Two Trees is dedicated to the memories of Charles Edwin Greenhough (1897 -1954) and an unknown German soldier from the Western Front 1918
My father, Charles Edwin Greenhough, served in the Welsh Guards in Northern France in 1918. It is possible that he was captured by the Germans in the region of Two Tree Cemetery and subsequently ended the war in a German prisoner of war camp.
I never had the privilege of speaking to my father or spending any time with him as he died when I was extremely young. I think that he was a gentle and remarkable man. In the carnage that was the Western Front he may have experienced a degree of compassion from at least on enemy soldier who rescued him. Even though I never knew either of them, I dedicate Two Trees to their respective memories.
Two Tree Cemetery
The title of the novel is taken from the First World War cemetery named Two Tree ; the cemetery is located in the village of Moyenneville in the Pas de Calais in Northern France. Moyenneville is 13 kilometres south of Arras and 3 kilometres east of Bapaume.
Two Tree Cemetery takes its name from two large trees that now exist as stumps and which are located some 60 metres to the north east of the cemetery itself.
The village of Moyenneville was occupied by the British 7th Division on 17th March 1917 but lost to the German Spring Offensive at the end of March 1918. The British Guards Division recaptured the village on 21st August 1918 as part of the Allied attack on the heavily defended German positions known as the Hindenburg Line.
Two Tree Cemetery is very small by First World War standards. It contains some 33 identifiable British graves and a number of graves of unidentified soldiers. There are 17 identified graves of soldiers killed between 26th and 28th March 1918 defending Moyenneville from the German Spring Offensive.
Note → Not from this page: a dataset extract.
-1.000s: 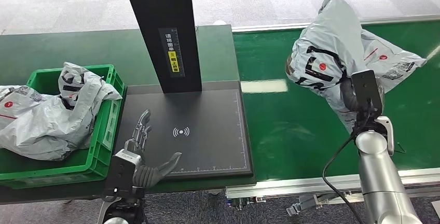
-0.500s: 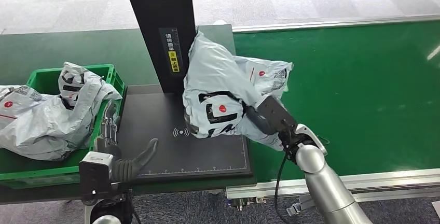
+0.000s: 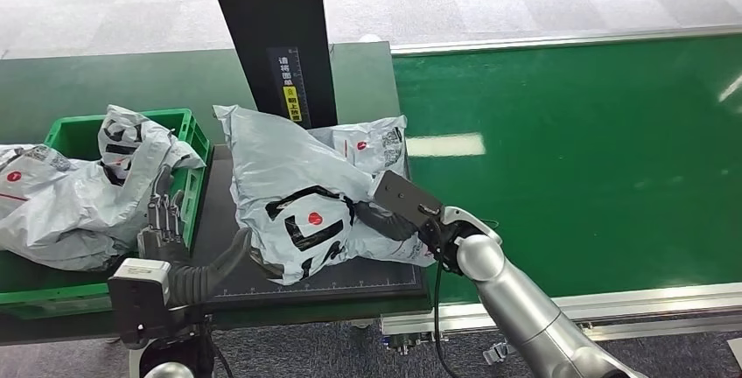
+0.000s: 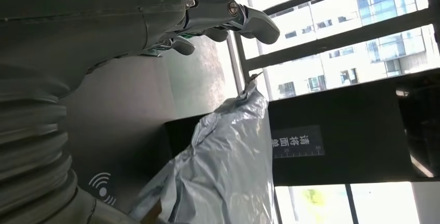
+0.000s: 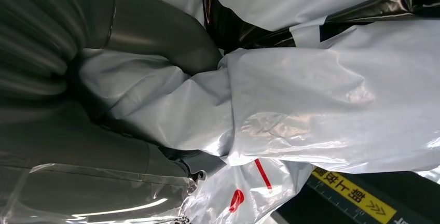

There are 13 identified graves of soldiers from the Guards Division that died between 21st and 26th August 1918 in the successful attempt to recapture the village; one of those soldiers, J.E.Friday, was from the Welsh Guards and appears with my father in a squad photograph taken in 1917.
The significance of ‘two trees’ recurs throughout the novel Two Trees. John is captured in France at the two trees in August 1918 (Chapter Seven) and his brother Tom acquires two hornbeam shrubs to plant in their parent’s garden in England in Chapter Thirty-Six; the trees in Two Tree Cemetery are hornbeam trees.